Com esta simplicidade tão difícil de encontrar entre os melhores, onde os egos estão aguçados, o número um do mundo firmou as bases para levantar com sangue, suor e lágrimas um troféu que, possivelmente, não fará nenhuma diferença em seu lendário currículo. Ficou demonstrada a fome infinita, mas não só isso. Também ficou claro que seu afã de melhora não pode ser contido. Diante de Dolgopolov, que jogou com uma tarja negra para homenagear as vítimas da crise política na Ucrânia, o espanhol deu um passo à frente em seu jogo. Durante a semana, a atitude foi a de sempre: não dar de presente nem um milímetro ao adversário.

 Em três torneios em 2014, Nadal soma dois títulos e uma final. Ainda antes de acabar o mês de fevereiro, já ergueu os braços sobre o cimento (em Doha) e o saibro (Rio), o que mostra seu caráter de jogador multipisos. São números que mostram o caráter de ferro do número um do mundo, que só perdeu na final do Aberto da Austrália. No Brasil, nunca encontrou sensações ideais, teve problemas com o segundo serviço e sentiu as pernas pesadas. Sem a exuberante mobilidade que lhe caracteriza, se ressentiu em geral de seu jogo, mas não do espírito competitivo, que lhe manteve no jogo quando chegaram os problemas na semifinal e o momento chave da final. Dolgopolov foi testemunha privilegiada desta atitude intransigente diante das dificuldades.

O ucraniano é um tenista talentoso e imprevisível, que tão rapidamente muda de direção em um contra ataque brilhante como solta uma deixadinha. O número 54 do mundo tentou gerar dúvidas no melhor do mundo.
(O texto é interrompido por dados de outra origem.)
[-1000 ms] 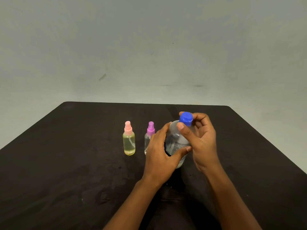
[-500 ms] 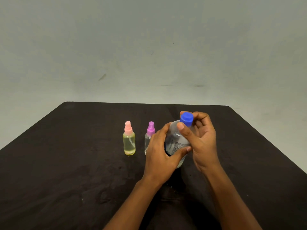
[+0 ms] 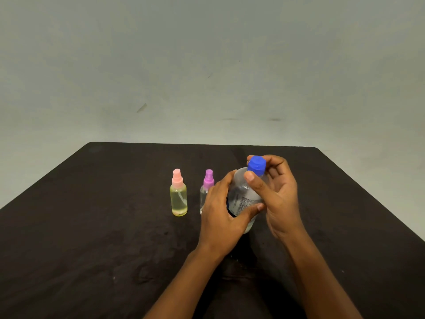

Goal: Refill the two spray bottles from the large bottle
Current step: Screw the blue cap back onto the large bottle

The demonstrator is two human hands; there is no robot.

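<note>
A dark counter (image 3: pixel 92 226) carries a pink-capped spray bottle (image 3: pixel 178 194) beside a purple-capped spray bottle (image 3: pixel 207 187), both upright.

Left hand (image 3: pixel 222 211): bare, no glove, ring or watch visible.
Right hand (image 3: pixel 279 194): bare, short trimmed nail on the thumb, no ring.
Forearms: both uncovered below the hands down to the frame's edge, no sleeve, band or marking in sight.

light: dim, even | shadows: faint | focus: soft | edges: wide-angle bend
</note>
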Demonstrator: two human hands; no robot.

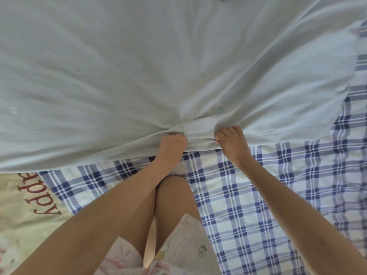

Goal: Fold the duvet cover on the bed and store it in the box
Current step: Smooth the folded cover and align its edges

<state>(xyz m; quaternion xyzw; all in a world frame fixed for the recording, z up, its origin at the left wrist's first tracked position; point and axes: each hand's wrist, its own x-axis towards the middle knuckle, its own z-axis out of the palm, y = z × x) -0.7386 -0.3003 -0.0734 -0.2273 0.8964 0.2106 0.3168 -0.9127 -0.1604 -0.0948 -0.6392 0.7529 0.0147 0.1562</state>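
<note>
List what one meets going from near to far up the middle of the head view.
The printed garment → bare knee → left hand and right hand, side by side, both gripping the near edge → pale blue duvet cover, spread over the far part.

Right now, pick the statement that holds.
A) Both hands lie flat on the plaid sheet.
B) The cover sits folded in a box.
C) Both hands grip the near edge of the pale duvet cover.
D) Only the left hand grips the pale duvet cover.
C: the left hand and the right hand each bunch the near edge of the duvet cover, and creases fan out from both grips.
</note>
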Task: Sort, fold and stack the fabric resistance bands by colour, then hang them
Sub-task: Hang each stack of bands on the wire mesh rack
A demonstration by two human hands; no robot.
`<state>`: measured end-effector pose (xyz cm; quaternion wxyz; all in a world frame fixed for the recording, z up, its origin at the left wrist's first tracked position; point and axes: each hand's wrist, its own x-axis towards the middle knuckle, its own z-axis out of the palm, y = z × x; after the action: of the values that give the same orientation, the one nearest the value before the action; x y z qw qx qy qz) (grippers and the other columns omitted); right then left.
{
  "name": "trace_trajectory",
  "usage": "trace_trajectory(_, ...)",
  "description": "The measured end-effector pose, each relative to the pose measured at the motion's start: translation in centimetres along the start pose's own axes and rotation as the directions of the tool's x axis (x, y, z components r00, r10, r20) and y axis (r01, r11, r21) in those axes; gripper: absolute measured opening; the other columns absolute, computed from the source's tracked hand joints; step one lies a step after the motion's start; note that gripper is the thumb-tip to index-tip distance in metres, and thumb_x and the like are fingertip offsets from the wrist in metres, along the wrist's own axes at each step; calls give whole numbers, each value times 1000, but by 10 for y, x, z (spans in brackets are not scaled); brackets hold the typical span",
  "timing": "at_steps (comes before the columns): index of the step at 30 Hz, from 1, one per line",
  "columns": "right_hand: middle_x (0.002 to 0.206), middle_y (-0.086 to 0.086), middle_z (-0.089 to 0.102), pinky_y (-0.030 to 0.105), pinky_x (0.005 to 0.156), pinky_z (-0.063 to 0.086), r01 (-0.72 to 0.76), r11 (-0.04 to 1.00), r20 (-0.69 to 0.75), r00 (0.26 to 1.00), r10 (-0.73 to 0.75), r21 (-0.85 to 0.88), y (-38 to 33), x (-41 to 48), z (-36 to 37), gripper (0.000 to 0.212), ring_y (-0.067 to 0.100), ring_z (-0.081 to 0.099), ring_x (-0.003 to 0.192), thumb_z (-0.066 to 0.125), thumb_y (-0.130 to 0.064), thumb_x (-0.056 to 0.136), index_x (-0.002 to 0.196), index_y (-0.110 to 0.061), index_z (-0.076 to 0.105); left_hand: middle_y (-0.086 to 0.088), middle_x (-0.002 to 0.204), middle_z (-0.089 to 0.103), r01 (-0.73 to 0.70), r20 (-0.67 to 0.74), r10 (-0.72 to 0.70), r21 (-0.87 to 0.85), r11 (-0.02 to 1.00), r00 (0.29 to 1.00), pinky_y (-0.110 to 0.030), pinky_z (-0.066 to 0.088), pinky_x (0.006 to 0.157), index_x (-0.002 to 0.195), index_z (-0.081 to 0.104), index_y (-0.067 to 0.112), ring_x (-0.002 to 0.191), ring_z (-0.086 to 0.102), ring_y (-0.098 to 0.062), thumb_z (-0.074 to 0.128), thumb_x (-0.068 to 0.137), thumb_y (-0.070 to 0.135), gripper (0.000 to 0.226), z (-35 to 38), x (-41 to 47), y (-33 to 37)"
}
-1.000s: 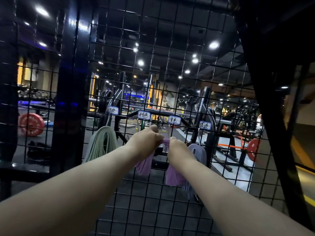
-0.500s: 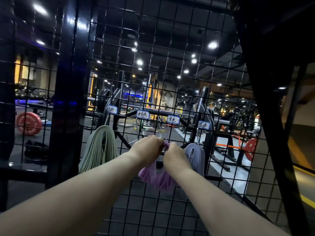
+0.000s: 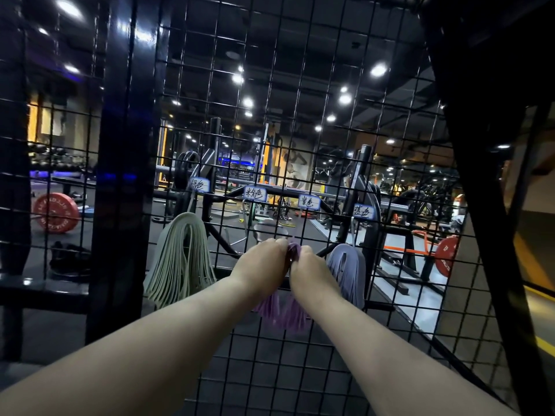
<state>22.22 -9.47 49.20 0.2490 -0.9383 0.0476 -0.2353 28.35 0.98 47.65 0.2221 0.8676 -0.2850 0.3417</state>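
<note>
A bundle of purple bands (image 3: 282,313) hangs against the black wire grid (image 3: 300,115), below the third white label (image 3: 309,202). My left hand (image 3: 261,262) and my right hand (image 3: 309,270) meet at the bundle's top and both grip it there, knuckles toward me. The loops droop between my forearms. A green bundle (image 3: 180,262) hangs under the first label at the left. A blue-grey bundle (image 3: 348,271) hangs under the fourth label, just right of my right hand. Whatever hook carries the purple bundle is hidden by my hands.
The second label (image 3: 255,193) has nothing hanging below it. A thick black post (image 3: 120,175) stands left of the grid and a slanted black beam (image 3: 486,205) at the right. Behind the mesh lie gym racks and red weight plates (image 3: 55,213).
My hands came closer together at the top of the purple bundle, and its two hanging halves merged into one drooping bunch. The view shifted slightly.
</note>
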Motion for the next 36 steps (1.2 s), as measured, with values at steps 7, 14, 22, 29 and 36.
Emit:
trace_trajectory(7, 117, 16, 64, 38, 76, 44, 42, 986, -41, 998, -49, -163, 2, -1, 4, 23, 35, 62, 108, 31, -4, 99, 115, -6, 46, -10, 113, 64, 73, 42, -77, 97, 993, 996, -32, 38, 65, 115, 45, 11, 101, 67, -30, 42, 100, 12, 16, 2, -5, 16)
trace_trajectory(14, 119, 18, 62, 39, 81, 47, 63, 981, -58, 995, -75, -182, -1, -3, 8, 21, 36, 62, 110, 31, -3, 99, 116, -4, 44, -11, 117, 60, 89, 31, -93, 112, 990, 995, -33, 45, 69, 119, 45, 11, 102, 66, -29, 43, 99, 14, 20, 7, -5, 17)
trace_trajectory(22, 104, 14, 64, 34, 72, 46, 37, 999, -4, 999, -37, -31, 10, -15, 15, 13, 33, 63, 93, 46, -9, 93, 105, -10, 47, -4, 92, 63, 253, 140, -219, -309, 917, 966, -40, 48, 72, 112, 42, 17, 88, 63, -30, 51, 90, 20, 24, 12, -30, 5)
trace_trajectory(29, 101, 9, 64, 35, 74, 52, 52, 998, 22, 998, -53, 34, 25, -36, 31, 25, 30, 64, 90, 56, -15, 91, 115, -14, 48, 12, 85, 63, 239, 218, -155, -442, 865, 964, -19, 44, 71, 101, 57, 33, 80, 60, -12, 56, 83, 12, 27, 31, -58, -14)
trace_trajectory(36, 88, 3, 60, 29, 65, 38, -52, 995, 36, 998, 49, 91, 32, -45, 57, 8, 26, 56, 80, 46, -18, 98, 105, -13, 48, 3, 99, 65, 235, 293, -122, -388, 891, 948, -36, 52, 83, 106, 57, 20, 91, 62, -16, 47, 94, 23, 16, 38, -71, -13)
The Dog, que se dedica ao rap no tempo livre, testou as pernas do campeão de 13 Grand Slams e tentou incomodar a direita de Nadal. Não conseguiu quase nada. Somente a quebra quando o espanhol sacava para fechar o duelo, conseguida após um erro que evidenciou de novo os problemas nas costas do número um. Nadal respondeu com solidez. Levantou um muro de jogo sério e ordenado, porque é na constância que se complica Dolgopolov, um tenista anárquico, alérgico aos esforços, que vive de faíscas e não da continuidade em seu desempenho. Nadal joga para levantar taças, Dolgo para protagonizar vídeos de melhores momentos no YouTube.

 Dolgopolov correu de um lado a outro. Com a língua de fora. Sem chances, até que Nadal cedeu o game em que sacava para vencer. Ele devolveu o favor protagonizando um tiebreak horrível, em que deu de presente, com dois erros não-forçados e uma dupla falta, seus três primeiros pontos de saque. Assim, impediu a si mesmo de comprovar se o físico e as costas de Nadal aguentariam um terceiro set.

 O espanhol vai encarar agora a defesa do título do Masters 1000 de Indian Wells, sobre cimento, e agora sim, contra os melhores tenistas do planeta - no Brasil, não cruzou com nenhum dos 20 melhores. As circunstâncias de jogo e seus sofrimentos físicos - costas, mão - não permitem pensar em um horizonte tranquilo. Ele, no entanto, certamente vê tudo de outra maneira: hora a hora, dia a dia, trabalhando para conquistar outra taça. A marca de Nadal.